Precariedad por disfuncionalidad.
- OSCAR PORTALES
- 21 nov 2025
- 3 Min. de lectura
A veces basta asomarse a la vida cotidiana de una empresa para percibir que algo se ha desajustado. No hace falta que exista un caos evidente. Basta una reunión que se alarga sin rumbo o un proyecto que se detiene sin que nadie sepa muy bien por qué. La disfuncionalidad suele tener ese carácter discreto que se infiltra en los procesos, diluye la claridad y enturbia la convivencia profesional. No siempre aparece como un gran problema estructural, pero termina condicionando la forma en que trabajamos y la manera en que nos relacionamos.

Muchas organizaciones conviven con estas grietas silenciosas. Surgen cuando las decisiones se dispersan, cuando las responsabilidades se solapan o cuando los liderazgos transmiten más duda que dirección. A veces la empresa se mueve por inercias que nadie cuestiona y que, con el tiempo, se convierten en la raíz de un desgaste difícil de nombrar. Ese desgaste no implica necesariamente precariedad, aunque la acerca. Puede no haber malas condiciones laborales en un sentido formal, pero la falta de orden interno ya representa un riesgo para el bienestar y el rendimiento.
Cuando una empresa opera con procesos confusos o expectativas ambiguas, el día a día se vuelve más tenso. Los equipos reciben objetivos cambiantes, los esfuerzos se multiplican sin resultados claros y las personas sienten que trabajan más de lo que aportan. Es en ese espacio ambiguo donde la precariedad comienza a insinuarse. No siempre adopta la forma de un contrato frágil o de un salario escaso. A veces se expresa en la falta de apoyo, en la sensación de no tener margen para aprender, crecer o incluso equivocarse.
En muchos sectores la disfunción se vuelve especialmente visible. Una cadena logística que comunica tarde sus decisiones genera errores en cascada. Un departamento de atención al cliente que no comparte información hace que cada empleado improvise sin brújula. En entornos industriales, un fallo de coordinación retrasa turnos, alimenta tensiones y erosiona la motivación. Cada ejemplo muestra que detrás de cualquier ineficiencia técnica suele existir una cuestión humana que la amplifica o la atenúa.
La presencia de líderes atentos cambia ese escenario. No porque tengan respuestas rápidas para todo, sino porque saben escuchar, dar dirección y crear espacios donde cada persona entiende qué se espera de ella. Cuando el liderazgo se vuelve claro y cercano, la disfunción pierde fuerza. La precariedad también, porque el trabajo recupera sentido. Las organizaciones que logran este equilibrio suelen demostrar que la eficiencia no depende únicamente de procesos depurados, sino también de vínculos sólidos y conversaciones honestas.

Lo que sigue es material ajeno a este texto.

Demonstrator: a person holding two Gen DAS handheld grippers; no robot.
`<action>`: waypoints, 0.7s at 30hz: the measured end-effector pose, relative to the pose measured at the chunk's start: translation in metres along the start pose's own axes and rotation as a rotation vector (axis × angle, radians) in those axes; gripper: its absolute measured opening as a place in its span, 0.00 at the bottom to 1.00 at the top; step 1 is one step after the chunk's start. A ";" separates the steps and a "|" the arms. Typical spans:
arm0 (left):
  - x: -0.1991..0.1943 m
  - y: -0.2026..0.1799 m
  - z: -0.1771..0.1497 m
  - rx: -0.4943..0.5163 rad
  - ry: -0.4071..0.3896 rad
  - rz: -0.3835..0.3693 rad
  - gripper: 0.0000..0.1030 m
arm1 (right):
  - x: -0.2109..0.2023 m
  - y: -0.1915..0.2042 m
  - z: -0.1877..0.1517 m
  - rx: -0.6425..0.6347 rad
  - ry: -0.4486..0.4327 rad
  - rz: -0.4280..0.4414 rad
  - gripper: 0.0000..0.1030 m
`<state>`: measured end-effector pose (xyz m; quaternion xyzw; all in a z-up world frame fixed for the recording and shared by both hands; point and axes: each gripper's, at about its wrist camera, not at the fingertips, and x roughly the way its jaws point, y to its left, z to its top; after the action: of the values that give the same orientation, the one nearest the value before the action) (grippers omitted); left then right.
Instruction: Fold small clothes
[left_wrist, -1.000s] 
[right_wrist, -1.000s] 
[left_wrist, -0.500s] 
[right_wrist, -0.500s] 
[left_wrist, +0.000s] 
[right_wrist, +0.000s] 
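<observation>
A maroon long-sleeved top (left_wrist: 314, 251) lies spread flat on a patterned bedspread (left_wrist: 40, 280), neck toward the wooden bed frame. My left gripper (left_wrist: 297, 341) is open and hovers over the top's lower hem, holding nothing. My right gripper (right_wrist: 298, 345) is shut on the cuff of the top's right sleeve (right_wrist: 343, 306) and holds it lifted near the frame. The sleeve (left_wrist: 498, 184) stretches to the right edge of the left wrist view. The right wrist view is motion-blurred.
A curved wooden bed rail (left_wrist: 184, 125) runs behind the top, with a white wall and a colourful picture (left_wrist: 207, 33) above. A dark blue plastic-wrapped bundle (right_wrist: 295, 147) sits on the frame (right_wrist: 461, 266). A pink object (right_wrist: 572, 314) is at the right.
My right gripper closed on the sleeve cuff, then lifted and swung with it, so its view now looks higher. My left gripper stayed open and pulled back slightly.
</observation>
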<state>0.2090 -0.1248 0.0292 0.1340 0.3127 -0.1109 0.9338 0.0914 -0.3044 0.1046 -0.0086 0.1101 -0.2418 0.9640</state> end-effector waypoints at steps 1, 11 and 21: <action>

La introducción de herramientas de acompañamiento como el coaching empresarial puede resultar incómoda al principio. Supone reconocer que ciertas dinámicas han dejado de funcionar y que hace falta una mirada externa para detectarlas. Aun así, muchas empresas descubren que esa incomodidad es el preludio de un cambio profundo. No se trata de una solución rápida, sino de un proceso que invita a revisar estilos de gestión, fortalecer habilidades relacionales y abrir caminos para que los equipos recuperen protagonismo.

El coaching estratégico ayuda a aclarar roles, mejorar la comunicación y generar un clima donde cada persona pueda aportar sin sentir que camina entre obstáculos permanentes. No elimina la complejidad inherente a cualquier organización, pero la ordena. Y cuando las relaciones se ordenan, la precariedad encuentra menos espacio para instalarse.
La disfuncionalidad y la precariedad no siempre aparecen juntas, aunque con frecuencia se alimentan. Ignorar esa relación implica renunciar a la posibilidad de transformar una empresa en un lugar donde trabajar no sea una fuente constante de tensión. Mirar de frente los problemas, comprender su origen y actuar con intención abre oportunidades que van más allá del rendimiento económico. Permite construir entornos donde la eficiencia convive con el bienestar y donde el trabajo se convierte en una experiencia que suma, más que una que se sobrevive.